Your answer should be one number: the count of lines below that contain "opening".

[Collected data entries]
⁂
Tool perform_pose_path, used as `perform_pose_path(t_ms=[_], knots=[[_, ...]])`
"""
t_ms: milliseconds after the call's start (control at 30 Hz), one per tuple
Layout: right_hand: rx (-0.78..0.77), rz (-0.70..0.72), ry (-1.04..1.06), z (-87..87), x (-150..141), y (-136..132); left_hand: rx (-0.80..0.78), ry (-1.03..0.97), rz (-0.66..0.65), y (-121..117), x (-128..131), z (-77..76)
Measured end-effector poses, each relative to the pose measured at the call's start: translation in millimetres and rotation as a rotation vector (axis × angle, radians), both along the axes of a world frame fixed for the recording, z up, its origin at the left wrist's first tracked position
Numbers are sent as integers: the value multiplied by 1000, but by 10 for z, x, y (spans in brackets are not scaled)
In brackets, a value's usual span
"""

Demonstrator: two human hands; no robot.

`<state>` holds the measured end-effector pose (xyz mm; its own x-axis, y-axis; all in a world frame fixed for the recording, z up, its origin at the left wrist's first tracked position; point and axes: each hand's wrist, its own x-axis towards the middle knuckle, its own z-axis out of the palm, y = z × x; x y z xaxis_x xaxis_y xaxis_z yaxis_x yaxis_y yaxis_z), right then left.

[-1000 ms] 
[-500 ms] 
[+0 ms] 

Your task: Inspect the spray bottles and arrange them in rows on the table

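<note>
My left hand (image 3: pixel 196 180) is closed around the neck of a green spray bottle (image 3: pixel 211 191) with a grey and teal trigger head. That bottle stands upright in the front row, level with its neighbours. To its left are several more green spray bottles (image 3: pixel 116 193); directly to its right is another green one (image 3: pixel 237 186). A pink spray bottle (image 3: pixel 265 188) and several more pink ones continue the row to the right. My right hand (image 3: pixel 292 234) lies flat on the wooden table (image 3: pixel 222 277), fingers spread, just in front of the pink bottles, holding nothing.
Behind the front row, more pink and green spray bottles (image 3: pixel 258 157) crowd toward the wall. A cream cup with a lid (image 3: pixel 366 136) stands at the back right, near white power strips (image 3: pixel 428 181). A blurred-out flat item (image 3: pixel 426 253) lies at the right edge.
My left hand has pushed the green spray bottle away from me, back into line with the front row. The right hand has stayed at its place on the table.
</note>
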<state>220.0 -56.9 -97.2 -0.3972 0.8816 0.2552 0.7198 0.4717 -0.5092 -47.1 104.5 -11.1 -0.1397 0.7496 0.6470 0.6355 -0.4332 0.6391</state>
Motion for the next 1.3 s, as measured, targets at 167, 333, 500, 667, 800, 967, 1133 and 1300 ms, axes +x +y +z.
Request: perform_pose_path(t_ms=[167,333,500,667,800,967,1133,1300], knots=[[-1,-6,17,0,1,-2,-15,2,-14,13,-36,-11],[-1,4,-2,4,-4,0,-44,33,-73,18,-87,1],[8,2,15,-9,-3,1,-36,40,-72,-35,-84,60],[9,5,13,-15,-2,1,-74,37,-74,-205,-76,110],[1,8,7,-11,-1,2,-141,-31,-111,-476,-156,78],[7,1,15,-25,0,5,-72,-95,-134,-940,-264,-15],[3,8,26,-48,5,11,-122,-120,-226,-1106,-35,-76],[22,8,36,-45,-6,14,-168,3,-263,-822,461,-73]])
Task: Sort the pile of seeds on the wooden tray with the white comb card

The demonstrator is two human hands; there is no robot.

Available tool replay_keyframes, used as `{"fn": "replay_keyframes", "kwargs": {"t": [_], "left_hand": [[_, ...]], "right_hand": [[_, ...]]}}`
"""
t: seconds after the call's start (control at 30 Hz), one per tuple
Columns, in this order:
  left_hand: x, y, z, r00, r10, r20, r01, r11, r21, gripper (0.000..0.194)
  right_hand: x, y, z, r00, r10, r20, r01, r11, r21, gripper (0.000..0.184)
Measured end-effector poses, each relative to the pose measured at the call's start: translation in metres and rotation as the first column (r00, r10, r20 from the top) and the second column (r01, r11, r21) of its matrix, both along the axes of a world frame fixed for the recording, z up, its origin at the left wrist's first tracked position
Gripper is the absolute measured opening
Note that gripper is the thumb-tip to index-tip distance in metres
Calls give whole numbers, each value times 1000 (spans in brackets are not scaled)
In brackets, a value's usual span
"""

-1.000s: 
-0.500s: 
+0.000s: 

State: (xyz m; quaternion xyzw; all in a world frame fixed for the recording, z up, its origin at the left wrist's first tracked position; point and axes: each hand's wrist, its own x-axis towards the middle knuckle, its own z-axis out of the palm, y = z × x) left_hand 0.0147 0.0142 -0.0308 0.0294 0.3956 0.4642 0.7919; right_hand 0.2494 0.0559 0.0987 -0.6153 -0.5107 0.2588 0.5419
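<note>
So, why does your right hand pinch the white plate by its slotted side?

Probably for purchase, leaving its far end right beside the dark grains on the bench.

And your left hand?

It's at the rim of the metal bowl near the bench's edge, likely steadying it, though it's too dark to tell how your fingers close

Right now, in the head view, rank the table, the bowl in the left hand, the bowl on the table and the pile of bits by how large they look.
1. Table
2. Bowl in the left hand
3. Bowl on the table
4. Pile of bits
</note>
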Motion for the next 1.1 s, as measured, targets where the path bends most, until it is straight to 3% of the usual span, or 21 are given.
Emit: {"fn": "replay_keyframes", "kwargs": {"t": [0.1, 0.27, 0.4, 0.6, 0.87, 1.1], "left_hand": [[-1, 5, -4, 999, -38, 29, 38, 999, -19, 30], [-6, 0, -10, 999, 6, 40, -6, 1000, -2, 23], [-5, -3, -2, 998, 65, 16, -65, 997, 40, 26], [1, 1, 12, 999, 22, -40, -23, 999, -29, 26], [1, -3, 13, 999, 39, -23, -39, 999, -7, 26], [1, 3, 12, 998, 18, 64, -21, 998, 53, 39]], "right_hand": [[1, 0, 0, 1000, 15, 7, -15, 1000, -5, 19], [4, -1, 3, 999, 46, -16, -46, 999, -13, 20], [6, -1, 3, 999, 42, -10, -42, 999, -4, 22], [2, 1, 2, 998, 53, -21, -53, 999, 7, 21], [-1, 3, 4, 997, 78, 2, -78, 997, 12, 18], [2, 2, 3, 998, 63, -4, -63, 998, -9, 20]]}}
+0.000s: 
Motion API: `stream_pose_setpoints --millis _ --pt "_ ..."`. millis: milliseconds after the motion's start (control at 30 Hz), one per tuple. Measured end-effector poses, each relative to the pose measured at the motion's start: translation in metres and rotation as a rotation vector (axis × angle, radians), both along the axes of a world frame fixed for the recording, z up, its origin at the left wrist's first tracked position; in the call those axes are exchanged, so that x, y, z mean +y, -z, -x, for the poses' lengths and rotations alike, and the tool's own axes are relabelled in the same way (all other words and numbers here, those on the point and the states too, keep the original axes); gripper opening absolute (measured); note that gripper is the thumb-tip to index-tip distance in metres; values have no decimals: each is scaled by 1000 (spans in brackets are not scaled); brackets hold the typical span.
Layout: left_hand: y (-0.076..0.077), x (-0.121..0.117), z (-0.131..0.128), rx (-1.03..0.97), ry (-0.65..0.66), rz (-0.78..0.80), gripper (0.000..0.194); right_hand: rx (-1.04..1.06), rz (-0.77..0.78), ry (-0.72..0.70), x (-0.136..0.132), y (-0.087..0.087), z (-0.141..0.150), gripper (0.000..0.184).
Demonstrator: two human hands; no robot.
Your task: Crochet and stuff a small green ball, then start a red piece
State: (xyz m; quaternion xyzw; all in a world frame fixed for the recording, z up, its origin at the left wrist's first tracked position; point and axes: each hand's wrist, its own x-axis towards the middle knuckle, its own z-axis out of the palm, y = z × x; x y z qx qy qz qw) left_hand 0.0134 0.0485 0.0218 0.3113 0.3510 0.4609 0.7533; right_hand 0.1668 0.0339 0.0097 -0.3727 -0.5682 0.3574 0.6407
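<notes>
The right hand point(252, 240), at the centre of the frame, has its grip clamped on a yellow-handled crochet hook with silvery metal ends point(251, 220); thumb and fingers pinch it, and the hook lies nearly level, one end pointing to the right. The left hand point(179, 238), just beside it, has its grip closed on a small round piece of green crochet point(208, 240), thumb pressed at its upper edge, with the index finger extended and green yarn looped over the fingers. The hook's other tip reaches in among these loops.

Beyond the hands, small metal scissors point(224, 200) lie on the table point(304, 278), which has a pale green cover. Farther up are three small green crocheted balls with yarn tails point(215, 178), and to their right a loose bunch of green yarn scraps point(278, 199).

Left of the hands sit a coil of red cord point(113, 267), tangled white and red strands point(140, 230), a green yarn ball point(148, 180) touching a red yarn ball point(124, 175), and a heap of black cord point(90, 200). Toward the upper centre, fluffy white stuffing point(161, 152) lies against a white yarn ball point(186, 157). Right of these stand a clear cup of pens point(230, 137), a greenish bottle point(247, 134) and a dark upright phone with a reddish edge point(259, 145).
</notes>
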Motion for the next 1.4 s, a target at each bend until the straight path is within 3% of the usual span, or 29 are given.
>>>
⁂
Written response:
2